(Goal of the exercise): Leave the pictures out, and transcribe the material below exactly from the line with "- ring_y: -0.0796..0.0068" to the line with "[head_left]", both lines included.

━━━━━━━━━━━━━━━━━━━━

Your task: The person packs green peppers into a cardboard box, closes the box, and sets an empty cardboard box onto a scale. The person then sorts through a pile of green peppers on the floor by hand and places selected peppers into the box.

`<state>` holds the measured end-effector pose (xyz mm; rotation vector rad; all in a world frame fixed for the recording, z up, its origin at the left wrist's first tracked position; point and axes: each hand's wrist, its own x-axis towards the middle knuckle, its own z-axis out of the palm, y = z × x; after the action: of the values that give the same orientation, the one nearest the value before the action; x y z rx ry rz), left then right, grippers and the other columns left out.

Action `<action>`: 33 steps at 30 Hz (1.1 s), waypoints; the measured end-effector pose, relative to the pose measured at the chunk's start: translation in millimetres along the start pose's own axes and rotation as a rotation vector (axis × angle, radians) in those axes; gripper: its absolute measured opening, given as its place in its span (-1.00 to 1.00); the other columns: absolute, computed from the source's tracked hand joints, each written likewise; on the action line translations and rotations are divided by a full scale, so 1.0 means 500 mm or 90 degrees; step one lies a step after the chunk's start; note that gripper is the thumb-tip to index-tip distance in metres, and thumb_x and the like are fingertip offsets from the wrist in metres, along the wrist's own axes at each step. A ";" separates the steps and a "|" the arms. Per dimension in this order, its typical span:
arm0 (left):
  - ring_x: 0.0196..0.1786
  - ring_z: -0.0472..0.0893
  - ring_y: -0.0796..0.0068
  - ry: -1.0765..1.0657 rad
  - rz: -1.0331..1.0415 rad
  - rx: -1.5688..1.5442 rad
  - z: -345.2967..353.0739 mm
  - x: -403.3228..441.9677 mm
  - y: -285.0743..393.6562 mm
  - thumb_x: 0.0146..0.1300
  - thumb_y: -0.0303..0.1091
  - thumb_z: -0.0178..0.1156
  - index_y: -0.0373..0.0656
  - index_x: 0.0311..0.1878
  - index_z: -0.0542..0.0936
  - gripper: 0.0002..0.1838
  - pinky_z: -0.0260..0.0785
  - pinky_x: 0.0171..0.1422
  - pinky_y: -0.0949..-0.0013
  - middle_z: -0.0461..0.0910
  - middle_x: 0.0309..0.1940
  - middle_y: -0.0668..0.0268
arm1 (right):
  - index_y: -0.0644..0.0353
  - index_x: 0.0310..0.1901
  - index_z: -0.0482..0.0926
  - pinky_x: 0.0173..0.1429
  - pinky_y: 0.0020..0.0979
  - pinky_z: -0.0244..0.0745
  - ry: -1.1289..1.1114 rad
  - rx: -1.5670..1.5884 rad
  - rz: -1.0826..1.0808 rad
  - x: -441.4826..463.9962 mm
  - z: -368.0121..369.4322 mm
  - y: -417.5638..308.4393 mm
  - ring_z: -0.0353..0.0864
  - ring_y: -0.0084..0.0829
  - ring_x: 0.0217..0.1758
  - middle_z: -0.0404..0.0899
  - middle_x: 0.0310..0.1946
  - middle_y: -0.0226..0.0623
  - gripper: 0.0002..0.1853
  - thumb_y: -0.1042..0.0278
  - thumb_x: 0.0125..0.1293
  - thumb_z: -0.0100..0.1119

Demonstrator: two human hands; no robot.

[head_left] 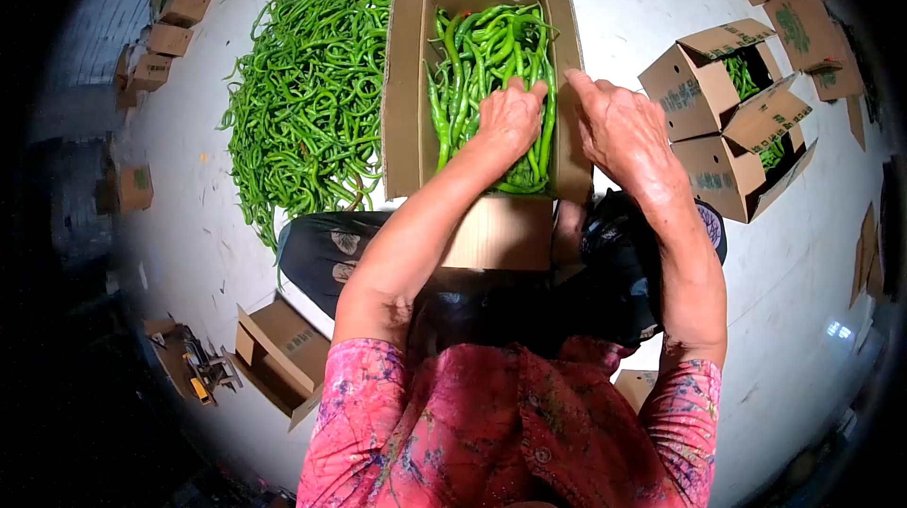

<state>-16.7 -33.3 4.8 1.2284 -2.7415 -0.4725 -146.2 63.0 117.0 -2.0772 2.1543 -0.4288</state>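
Observation:
An open cardboard box (404, 83) stands in front of me with its flaps spread. Long green peppers (472, 59) lie in it, mostly lengthwise, with a bit of red near the top. My left hand (513, 116) is inside the box on top of the peppers, its fingers curled down; whatever lies under the fingertips is hidden. Over the box's right flap is my right hand (619, 120), fingers bent together near the flap's edge, and I cannot make out anything between them. A large heap of green peppers (307, 97) spreads on the floor just left of the box.
Two boxes with peppers inside (682, 92) (713, 168) stand at the right. More cartons (794, 26) line the upper right and upper left edges. An open box (283, 347) and a dark object with yellow (200, 389) lie at the lower left.

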 end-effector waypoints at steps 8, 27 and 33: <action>-0.22 0.64 0.03 -0.129 0.152 0.201 -0.035 -0.033 -0.003 0.24 -0.39 0.02 -0.19 -0.17 0.56 -0.83 0.54 -0.20 0.06 0.57 -0.25 0.00 | 0.27 -0.21 0.48 -0.27 -0.03 0.56 0.009 -0.013 -0.015 -0.002 0.004 0.004 0.67 0.05 -0.34 0.61 -0.42 0.05 -0.84 0.45 0.18 0.04; -0.48 0.57 0.23 -0.265 0.009 -0.139 -0.253 -0.110 -0.088 0.17 -0.22 0.33 -0.24 -0.41 0.53 -0.72 0.38 -0.31 0.16 0.55 -0.59 0.09 | 0.27 -0.18 0.51 -0.20 -0.01 0.51 -0.034 0.004 -0.018 0.002 0.007 0.002 0.64 0.07 -0.27 0.60 -0.39 0.05 -0.83 0.48 0.22 -0.03; -0.48 0.53 -0.04 -0.285 0.155 -0.056 -0.267 -0.153 -0.055 0.11 -0.28 0.31 -0.27 -0.38 0.51 -0.75 0.37 -0.31 0.08 0.53 -0.56 0.02 | 0.22 -0.11 0.50 -0.18 -0.05 0.52 -0.052 -0.024 0.001 -0.001 0.005 0.004 0.63 0.03 -0.27 0.60 -0.37 -0.02 -0.79 0.48 0.20 0.03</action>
<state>82.8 -25.8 125.2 0.8319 -3.1327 -0.9253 -147.5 63.2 113.9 -2.0748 2.1332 -0.2999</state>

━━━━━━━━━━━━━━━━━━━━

(Response box):
  - ring_y: -0.0796..0.0068
  - ry: -1.0765..1.0657 rad
  - rz: -1.0331..1.0415 rad
  - rx: -1.5688..1.5442 rad
  - z: -345.2967..353.0739 mm
  - x: -403.3228..441.9677 mm
  - y: -285.0743..393.6562 mm
  - thumb_x: 0.0146..0.1300
  - thumb_y: -0.0303..0.1091
  - thumb_z: -0.0178..0.1156
  - index_y: -0.0373..0.0656
  - index_x: 0.0311..0.1878
  - index_z: -0.0542..0.0936
  - gripper: 0.0002..0.1838
  - pinky_z: -0.0260..0.0785
  - pinky_x: 0.0171..0.1422
  - pinky_y: -0.0949..-0.0013
  - middle_z: -0.0461..0.0910
  - middle_x: 0.0309..0.1940
  - middle_y: -0.0668..0.0268
arm1 (right):
  - index_y: -0.0644..0.0353
  - index_x: 0.0310..0.1901
  - index_z: -0.0482..0.0926
  - pinky_x: 0.0173..0.1429
  - pinky_y: 0.0020..0.0979
  - pinky_z: -0.0244..0.0745
  - ry: -1.1289..1.1114 rad
  - rx: -1.5670..1.5884 rad
  - rz: -1.0826..1.0808 rad
  - x: -441.4826..463.9962 mm
  - z: -368.0121..369.4322 mm
  - y: -417.5638..308.4393 mm
  - ring_z: -0.0353..0.0864
  - ring_y: -0.0084..0.0829
  - ring_x: 0.0217..0.1758
  - middle_z: -0.0404..0.0899
  - middle_x: 0.0310..0.1946
  - middle_y: -0.0226..0.0623
  - gripper: 0.0002..0.1853
  - thumb_y: -0.1042..0.0278
  - thumb_x: 0.0125..0.1293
  - thumb_z: -0.0100..0.1119

Demonstrator: two human hands; no robot.

[head_left] 

There's no more to the output.